In the ER, A mother has brought in her 20-year-old daughter, C.J., who has type 1 diabetes mellitus (DM) and has just returned from a trip to Mexico. She has had a 3-day fever and diarrhea with nausea and vomiting (N/V). She has been unable to eat and has tolerated only sips of fluid. Because she was unable to eat, she did not take her insulin. Because C.J. is unsteady, you bring her to the examining room in a wheelchair. While assisting her onto the examining table, you note her skin is warm and flushed. Her respirations are deep and rapid, and her breath is fruity and sweet-smelling. C.J. is drowsy and unable to answer your questions. Her mother states, “She keeps telling me she's so thirsty, but she can't keep anything down.”

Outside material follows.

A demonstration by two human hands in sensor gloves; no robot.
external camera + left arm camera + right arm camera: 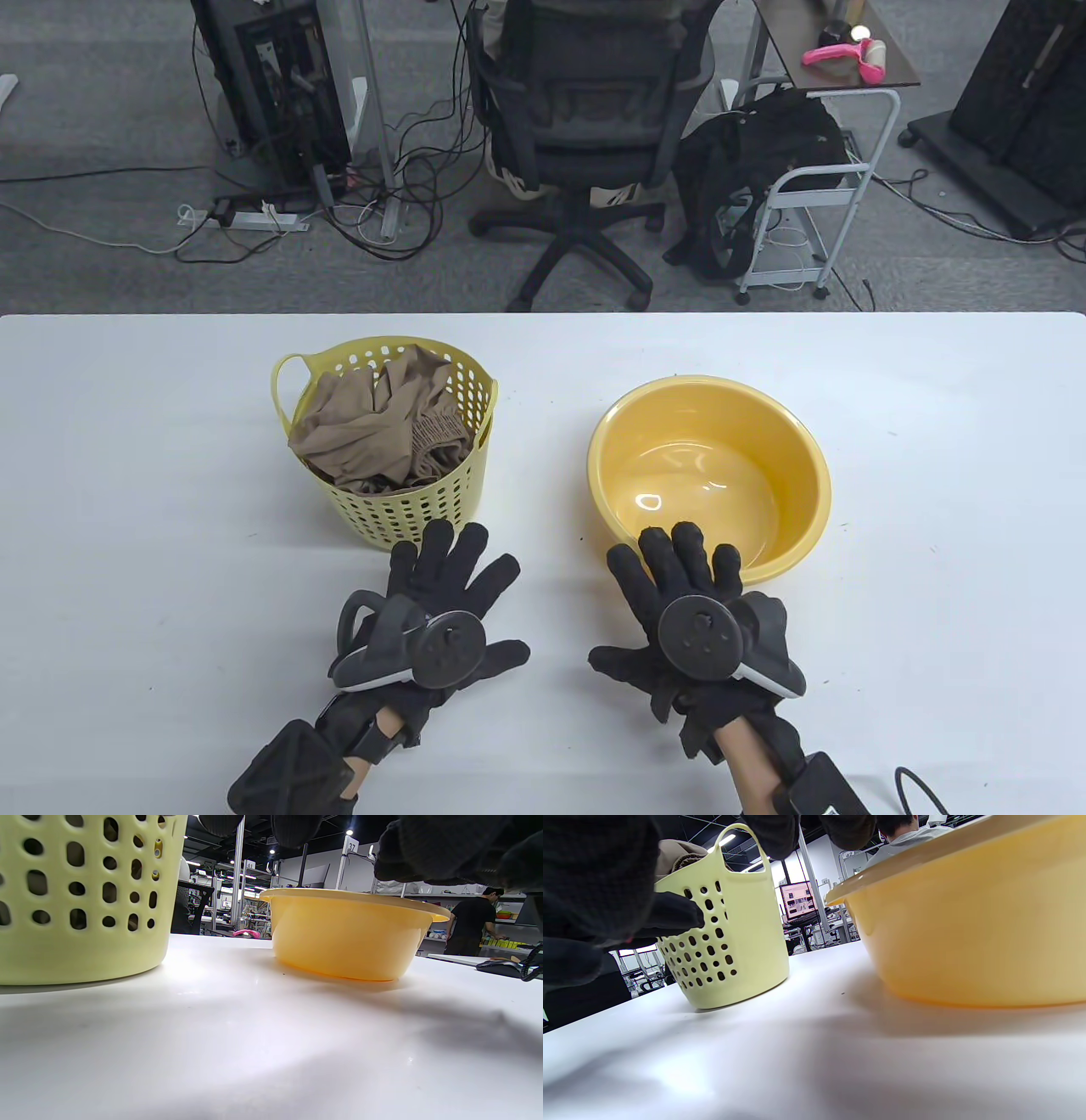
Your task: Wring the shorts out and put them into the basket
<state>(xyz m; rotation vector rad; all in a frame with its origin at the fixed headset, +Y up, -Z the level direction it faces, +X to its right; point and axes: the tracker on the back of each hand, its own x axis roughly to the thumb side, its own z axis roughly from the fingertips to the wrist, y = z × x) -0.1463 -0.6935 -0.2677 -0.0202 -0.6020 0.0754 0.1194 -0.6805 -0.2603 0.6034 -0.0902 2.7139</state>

The mother also tells you the following:

“Blood glucose monitor has been reading ‘high.’ ”
“C.J. has had sips of ginger ale but that's all.”
“She has been vomiting about every other time she drinks.”
“When she first got home, she went [voided] a lot, but yesterday she hardly went at all, and I don't think she has gone today.”
“She went to bed early last night, and I could hardly wake her up this morning. That's why I brought her in.”
Vital Signs

Blood pressure 90/50 mm Hg
Heart rate 124 beats/min
Respiratory rate 36 and deep
Temperature 101.3° F (38.5° C) (tympanic)
Laboratory Test Values

Glucose 577 mg/dL
Potassium 5.8 mEq/L
After evaluating C.J., the ED physician admits the patient with DKA.

1.Describe the pathophysiology of diabetic ketoacidosis (DKA) and how it differs from hyperglycemic-hyperosmolar state (HHS).

2.Explain the rationale for C.J.'s presenting signs and symptoms.

3.What medical treatments are appropriate for this patient?

4.List five priority nursing interventions and the rationale for each.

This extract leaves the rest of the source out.